LncRNA (long-chain non-encoded RNA) can regulate tumor suppression, metastasis, and progress [46]. LncRNA-Myu can be transported by an exosome. It plays a role in the extracellular environment of Pca cells, LncRNA-Myu has raised c-Myc expression by competitive combination of miR-184, thereby inducing the prostate cancer cells, and the knockout of the MyU gene will decline the growth and migration of prostate cancer cells [47]. The level of exosome LncRNA may help diagnose BPH and Pca [46]. Evidence proves that the expression of LncRNA in different prostate diseases will also be different. The level of LncRNA-SAP30L-AS1 in the BPH group is significantly higher than Pca group (P <0.05) and the control group (P <0.00001), in the Pca group LncRNA-SCHLAP1 level is significantly higher than the BPH group (P <0.0000) and healthy people (P <0.000), and LNCRNA-SCHLAP1 levels will increase with the progress of Pca [48]. It was found thatn exosomal long noncoding RNA HOXD-AS1 promotes prostate cancer metastasis via miR-361-5p/FOXM1 axis [49]. Li Q et al reported that exosomal lncAY927529 enhances prostate cancer cell proliferation and invasion through regulating bone microenvironment [50]. In addition, an experimental study by Ozgur et. provides evidence that H19 might be involved in androgen receptor pathway [51]. And Young X et al. found that the long non-coding RNA PCSEAT exhibits an oncogenic property in prostate cancer and functions as a competing endogenous RNA that associates with EZH2 [52].

cirCRNA

circRNA (circular RNA) is a single-chain closed RNA, without 5’ end hats and 3’ end Poly (a) tail. It forms a closed-loop structure with covalent bonds, which is more stable than linear RNA [53]. circRNA has an important connection with the proliferation and migration of tumors [54]. In patients with prostate cancer, the expression of circRNA-0044516 in the exosome can be observed significantly, and the lowering of circRNA-0044516 will inhibit the proactive and transfers of prostate cancer cells [55]. There were some studies involving in the exosomal circRNAs and prostate caner recently. It were found that exosome-derived circTFDP2 promotes prostate cancer progression by preventing PARP1 from caspase-3-dependent cleavage [56]. Huang et found that exosomal circKDM4A Induces CUL4B to promote prostate cancer cell malignancy in a miR-338-3p-dependent manner [57]. In addition, it was reported that exosomal circRNA HIPK3 knockdown inhibited cell proliferation and metastasis in prostate cancer by regulating miR-212/BMI-1 pathway [58]. circ0081234 was inhibited is able to reduce prostate cancer tumor growth and metastasis via the miR-1/MAP 3 K1 axis [59].

Proteins

PSA in the exosome may become a new tool for the early screening and diagnosis for Pca.

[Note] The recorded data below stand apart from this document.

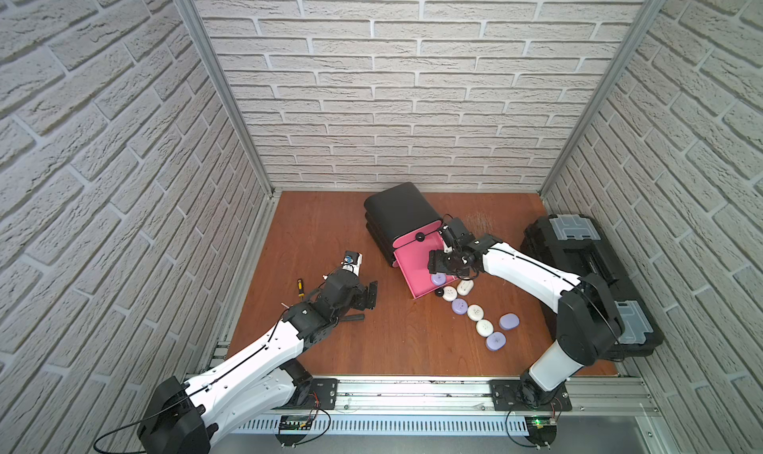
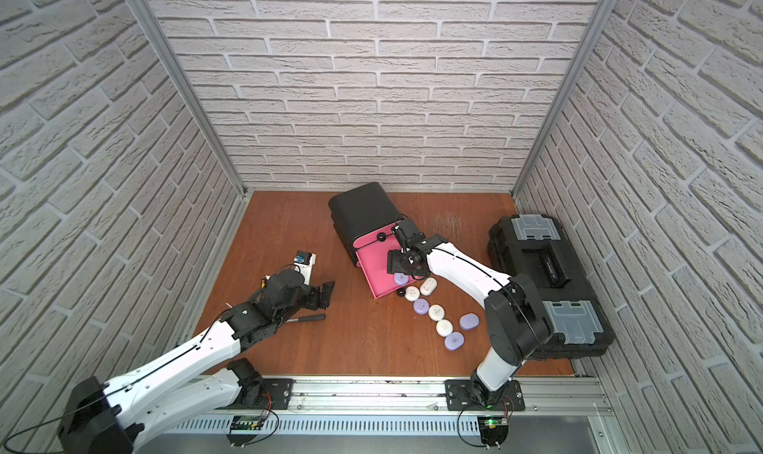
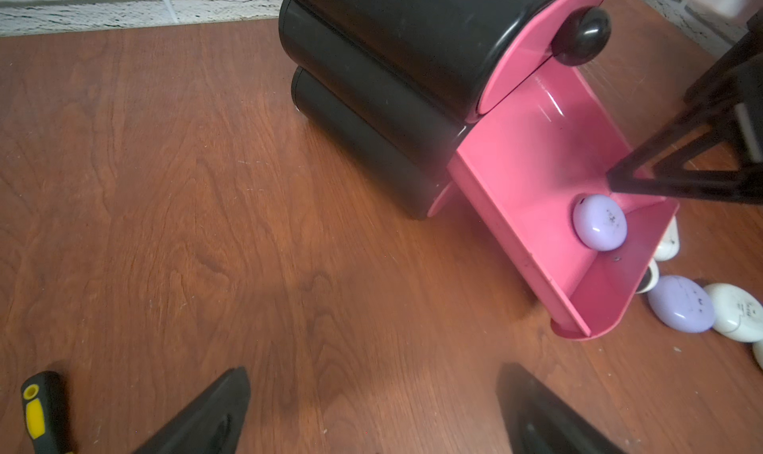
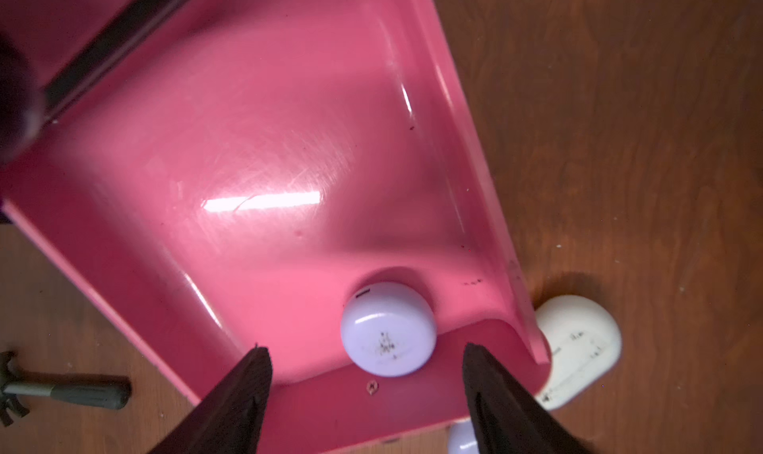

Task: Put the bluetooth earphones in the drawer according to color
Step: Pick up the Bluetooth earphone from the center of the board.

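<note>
The drawer cabinet [image 1: 402,212] is black with pink fronts, and one pink drawer [image 1: 411,270] is pulled out toward the front. A lavender earphone case [image 4: 388,329] lies in that drawer's front corner, as the left wrist view also shows [image 3: 599,223]. My right gripper [image 4: 367,351] hangs just above it, open, its fingers clear of the case on both sides; in a top view the right gripper [image 1: 441,264] is over the drawer. Several white and lavender earphones [image 1: 475,312] lie in a row on the table beyond the drawer's front. My left gripper [image 1: 373,295] is open and empty, left of the cabinet.
A large black toolbox [image 1: 586,274] with grey latches stands along the right wall. A yellow-and-black screwdriver [image 1: 300,287] and a hammer [image 1: 351,318] lie by the left arm. A small white device [image 1: 353,262] sits behind the left wrist.
</note>
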Controlling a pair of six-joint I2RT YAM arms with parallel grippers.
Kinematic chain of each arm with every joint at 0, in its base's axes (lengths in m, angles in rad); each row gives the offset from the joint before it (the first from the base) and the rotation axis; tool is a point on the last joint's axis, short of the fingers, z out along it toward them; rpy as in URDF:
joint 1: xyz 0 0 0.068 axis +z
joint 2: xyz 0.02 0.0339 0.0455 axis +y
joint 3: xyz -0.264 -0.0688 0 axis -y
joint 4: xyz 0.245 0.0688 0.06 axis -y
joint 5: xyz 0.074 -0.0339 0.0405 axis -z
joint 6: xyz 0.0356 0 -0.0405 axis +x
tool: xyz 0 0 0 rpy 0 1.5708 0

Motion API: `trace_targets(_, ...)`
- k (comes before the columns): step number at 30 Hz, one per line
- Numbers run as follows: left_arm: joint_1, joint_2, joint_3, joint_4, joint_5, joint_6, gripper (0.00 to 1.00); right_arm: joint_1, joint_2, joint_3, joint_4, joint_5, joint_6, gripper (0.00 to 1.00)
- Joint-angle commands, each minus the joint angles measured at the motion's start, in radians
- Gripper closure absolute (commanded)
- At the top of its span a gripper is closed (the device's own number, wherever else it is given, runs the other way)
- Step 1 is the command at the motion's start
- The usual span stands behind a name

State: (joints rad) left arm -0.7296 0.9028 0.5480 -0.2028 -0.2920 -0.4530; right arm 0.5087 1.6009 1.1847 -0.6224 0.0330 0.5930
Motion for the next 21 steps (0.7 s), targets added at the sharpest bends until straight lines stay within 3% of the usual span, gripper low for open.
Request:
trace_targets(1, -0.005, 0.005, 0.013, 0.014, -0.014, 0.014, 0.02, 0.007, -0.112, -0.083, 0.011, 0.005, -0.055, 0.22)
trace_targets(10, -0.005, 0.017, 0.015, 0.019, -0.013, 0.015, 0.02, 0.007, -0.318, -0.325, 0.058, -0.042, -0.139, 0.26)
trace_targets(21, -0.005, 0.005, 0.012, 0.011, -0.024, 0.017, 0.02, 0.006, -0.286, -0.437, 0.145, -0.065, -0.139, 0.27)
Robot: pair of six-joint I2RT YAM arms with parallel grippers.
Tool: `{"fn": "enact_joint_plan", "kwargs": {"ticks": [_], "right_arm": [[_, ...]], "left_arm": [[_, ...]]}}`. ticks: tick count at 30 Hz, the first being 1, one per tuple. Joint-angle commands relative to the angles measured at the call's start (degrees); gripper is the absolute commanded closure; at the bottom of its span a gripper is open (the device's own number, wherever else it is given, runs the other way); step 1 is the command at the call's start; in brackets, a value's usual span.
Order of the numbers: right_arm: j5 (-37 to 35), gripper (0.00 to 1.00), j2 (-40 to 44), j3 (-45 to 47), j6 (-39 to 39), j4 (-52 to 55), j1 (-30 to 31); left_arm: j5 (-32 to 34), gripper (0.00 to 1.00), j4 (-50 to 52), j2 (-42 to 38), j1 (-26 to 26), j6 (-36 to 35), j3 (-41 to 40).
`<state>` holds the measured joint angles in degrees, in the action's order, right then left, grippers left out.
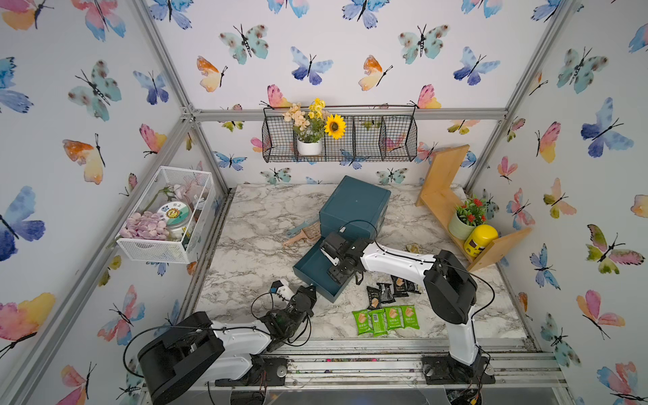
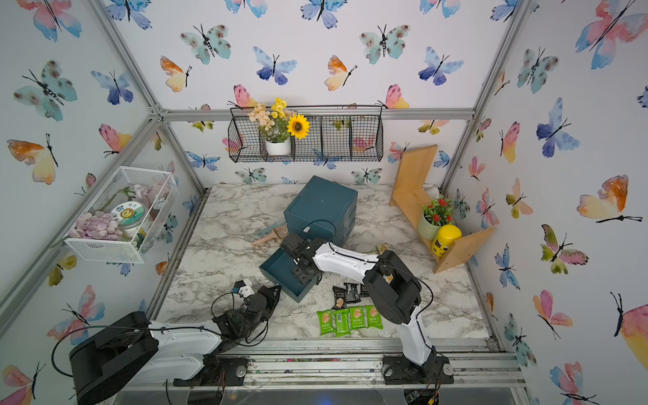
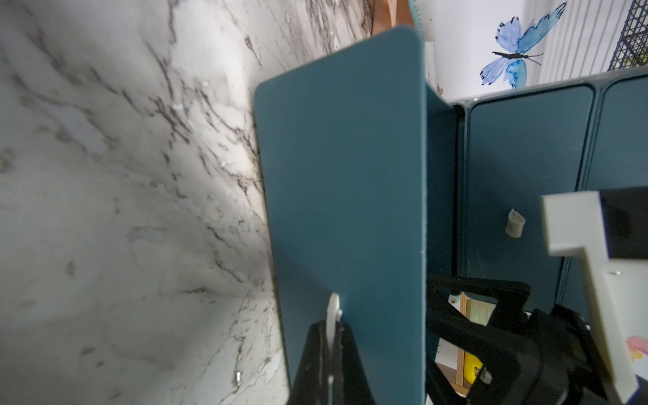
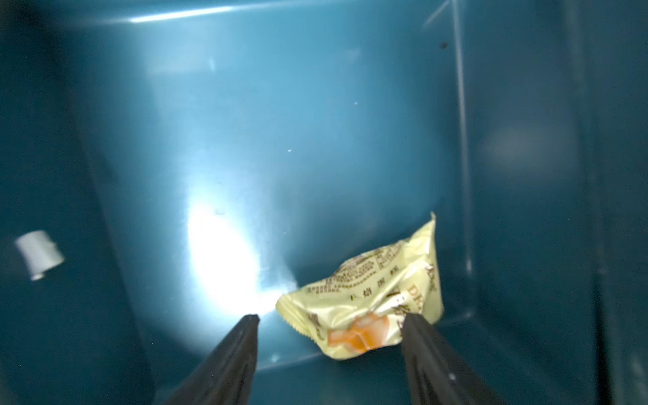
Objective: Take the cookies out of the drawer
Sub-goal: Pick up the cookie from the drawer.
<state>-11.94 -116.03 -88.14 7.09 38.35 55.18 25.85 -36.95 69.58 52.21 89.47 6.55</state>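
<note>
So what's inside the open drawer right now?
One pale yellow cookie packet lies on the drawer floor, at the open right hand. No others show; the arm covers part of the drawer from above.

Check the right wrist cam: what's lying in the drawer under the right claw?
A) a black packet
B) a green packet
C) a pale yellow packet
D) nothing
C: the right wrist view shows one pale yellow packet on the floor of the teal drawer, between the open fingers of the right claw. In a top view, the green packets and black packets lie out on the table.
</note>
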Motion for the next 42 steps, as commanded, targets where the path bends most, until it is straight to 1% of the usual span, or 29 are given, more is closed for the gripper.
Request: {"fn": "enact_joint_plan", "kwargs": {"ticks": [1, 4, 7, 22, 25, 29, 37, 42], "right_arm": [[-4.08, 0.25, -1.22, -1.55, -1.02, 2.78, 0.28], [-4.61, 0.22, -1.47, -1.43, -1.64, 2.87, 0.24], [-4.78, 0.21, -2.49, -1.62, -1.73, 3.03, 0.26], [-2.29, 0.22, -7.04, -3.37, -2.77, 1.12, 0.27], [-2.56, 0.25, -7.82, -4.36, -3.01, 1.38, 0.28], [-3.37, 0.31, -8.04, -4.85, -3.05, 1.62, 0.28], [-3.94, 0.49, -5.95, -4.95, -3.03, 2.17, 0.28], [-4.07, 0.58, -3.94, -4.68, -2.90, 2.70, 0.71]], "left_arm": [[2.28, 1.00, -0.21, -0.66, 0.09, 0.07, -0.48], [2.15, 1.00, -0.15, -0.44, 0.10, 0.00, -0.46], [2.10, 1.00, -0.15, -0.26, 0.09, 0.02, -0.35], [2.02, 1.00, 0.12, -0.37, 0.09, 0.09, -0.44], [2.13, 1.00, 0.12, -0.55, 0.11, 0.13, -0.40], [2.16, 1.00, 0.32, -0.61, 0.10, 0.16, -0.43], [2.02, 1.00, 0.30, -0.41, 0.11, 0.04, -0.22], [1.93, 1.00, 0.25, -0.07, 0.10, -0.06, 0.03]]}}
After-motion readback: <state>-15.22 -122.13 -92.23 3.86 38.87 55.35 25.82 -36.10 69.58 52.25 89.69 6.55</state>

In contrast to patients with BPH, only Pca patients have nanovesicle expressed with PSA and CD81 at the same time [60]. Compared with healthy people, in the plasma of Pca patients, the expression of the exosome CAIX (carbonic anhydrase 9) is elevated [61], because the Pca exosome is acidic, and the acidity of the tumor micro-environment results in increasing the CAIX activity in Pca exosomes, and raising expression levels [62]. The activity of serum exosomes GGT (gamma-glutamyltransferase) may be potential Pca biomarkers. The chemical analysis of immunohistochemicals shows that the expression of GGT1 in cancer tissue is significantly higher than the BPH group (P <0.01), and the activity of serum GGT in Pca is higher than those of patients with BPH (P <0.05) [63]. The horizontal CLDN 3 (closed protein 3) in plasma increases with the increasing tumor grade. CLDN3 is a surface protein of Pca exosome. Gleason 8 and higher levels of tumor patients with exosome surface proteins CLDN 3 are significantly increased compared with BPH or Gleason scores 6 to 7 points (P = 0.029) [64].
The exosome from blood separation in Pca patients, αvβ3 integrin, αvβ3 transferred from exosome to β3 negative receptor cells, which is much related to the disease [65], suggesting that exosome to detect Pca may be a clinical biomarker to track the progress of Pca.

Lipids and fats

The lipids in the exosome may become a potential Pca biomarker. Endosomal sorting transport complex (ESCRT) plays an important role in the formation and release of the exosome [66], while some exosomes are generated by the non-dependent mechanism of ESCRT. Neutral sphingomyelin enzyme can not rely on ESCRT to form an exosome, and ceramides can form exosomes independent of ESCRT, which is one of the key lipids formed by the exosome [67, 68]. On the analysis of the urinary exosome of 15 Pca patients and 13 healthy person, it was found that phosphatidylserine (PS) 18:1/18:1 and Lactose ceramide (LACCER) (D18: 1/16: 0) were the most of significant diference (P <0.001), the latter is also the highest proportion in the samples of Pca patients and health groups, which is 95 %. A specific lipid combination can improve prostate cancer diagnosis 1/16:0. The sensitivity of the combination of PS18:1/18:1 and PS18:0/18:2 and PS18:1/18:1 is 93 %, the specificity is 100 %, and AUC is 0.989 [69]. See Table 1 in the related tumor markers of Pca.
Table 1 shows that a summary on exosome tumor markers in prostate cancer.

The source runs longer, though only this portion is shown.